Il dibattito sballato sulla legge per l’IA

Il Blueprint for an AI Bill of Rights americano e l’annuncio della nuova bozza del regolamento europeo in materia riportano all’attenzione del pubblico il dibattito su come regolare questa tecnologia ed evidenziano la coazione a ripetere un errore concettuale: regolare il “come” e non il “cosa” di Andrea Monti – Inizialmente pubblicato su Strategikon – un blog di Italian Tech

Per capirci: il codice penale punisce l’omicidio a prescindere da come viene commesso. C’è un solo articolo basato sul concetto che chiunque cagiona la morte di un uomo è punito. Non c’è un articolo per l’omicidio con il coltello, uno per l’omicidio con la pistola, il veleno o qualsiasi altro “come” consente di realizzare il “cosa”. Anche senza essere professori ordinari di diritto o giudici della Corte costituzionale si comprende facilmente il perché di questa scelta: ciò che conta sono gli effetti di un comportamento umano. Tutto il resto riguarda l’attribuzione della responsabilità o la gravità della pena, ma la sostanza è punire la conseguenza concreta di un’azione che può essere compiuta in tanti modi.

Lo stesso criterio vale per la responsabilità civile, quella che disciplina il risarcimento dei danni. Il codice civile all’articolo 2043 in modo semplice e chiaro, stabilisce che  Qualunque fatto doloso o colposo, che cagiona  ad  altri  un  danno ingiusto, obbliga colui che ha  commesso  il  fatto  a  risarcire  il danno. Applicando lo stesso ragionamento fatto per l’omicidio, poco importa che una persona abbia subito un danno perché un software ha funzionato male o è stato mal progettato —questo, infatti, riguarda il “come”— perché una volta verificatosi il danno – il “cosa” – esso va risarcito senza se e senza ma.

Dunque, invece di stabilire che il software non è come la Divina Commedia (cioè un’opera “creativa”) ma è un prodotto e che, dunque, si applicano le norme sulla responsabilità civile e penale di chi lo realizza, il legislatore comunitario si avventura in improbabili e impossibili distinguo su come dovrebbe funzionare e come dovrebbe essere progettata una tecnologia.

Con l’IA (ma in realtà con tanti altri fenomeni che riguardano le tecnologie dell’informazione) questo errore concettuale si ripete. Il regolamento UE sull’intelligenza artificiale, in particolare, continua a mostrare un approccio iperdirigista in base al quale, se continua così, l’Unione pretenderà di stabilire per legge il modo in cui gli elettroni ruotano attorno al nucleo di un atomo, oppure stabilirà a che velocità deve andare la luce (con tanto di sanzione per il superamento del limite). È chiaro che decisioni del genere vengono assunte in base al palese errore concettuale di antopormofizzare un oggetto per poi pretendere, di conseguenza, di poterlo regolare direttamente come fosse un soggetto di diritto.

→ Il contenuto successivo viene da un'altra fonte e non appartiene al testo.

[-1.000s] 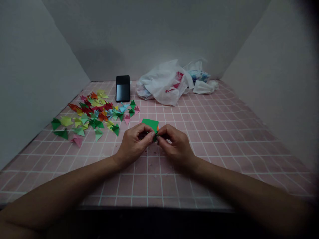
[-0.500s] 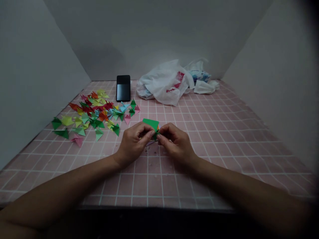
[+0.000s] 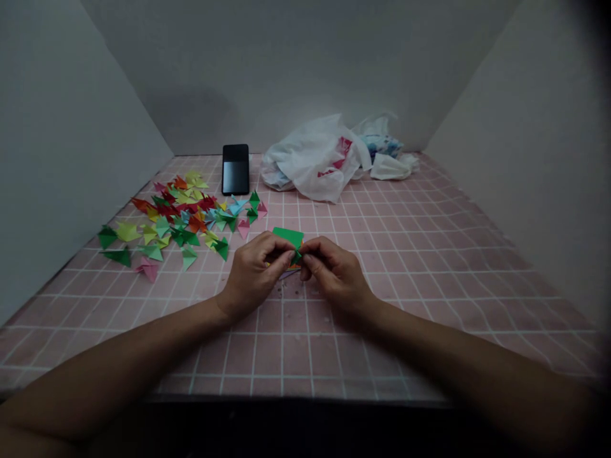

Parlare di “trasparenza algoritmica” o paventare la “minaccia tecnologica” è un modo per spostare l’attenzione dalle persone alle cose e dunque di deresponsabilizzare gli unici soggetti che dovrebbero, invece, subire le conseguenze di errori e —più spesso— di scelte deliberate: coloro che queste tecnologie le progettano, realizzano e vendono.

Il tema della responsabilità del produttore di software è tanto enorme quanto sistematicamente trascurato. Fino a quando chi costruisce programmi e piattaforme sarà sostanzialmente al riparo da qualsiasi responsabilità per i danni causati da programmi mal scritti o venduti quando non hanno ancora raggiunto un livello di sicurezza accettabile, non sarà possibile avere un reale incremento della sicurezza complessiva del nostro distopico “ecosistema” tecnologico.

In conclusione, quindi, non solo per l’AI il modo migliore per garantire la tutela dei diritti e la sicurezza del “sistema” è applicare anche ai produttori di software la regola aurea del “chi sbaglia, paga” invece di vagheggiare fantasiose “regole” per l’intelligenza artificiale che, in realtà, è soltanto un pezzo di codice.

Applicare un principio di buon senso come questo, però, incontrerebbe le fortissime resistenze del potente comparto industriale Big Tech e – controintuitivamente e per ragioni diverse – anche di chi sviluppa software non  essendo un colosso del settore. Molto meglio, quindi, non svegliare il cane che dorme e lasciare che sia la coda ad agitarlo.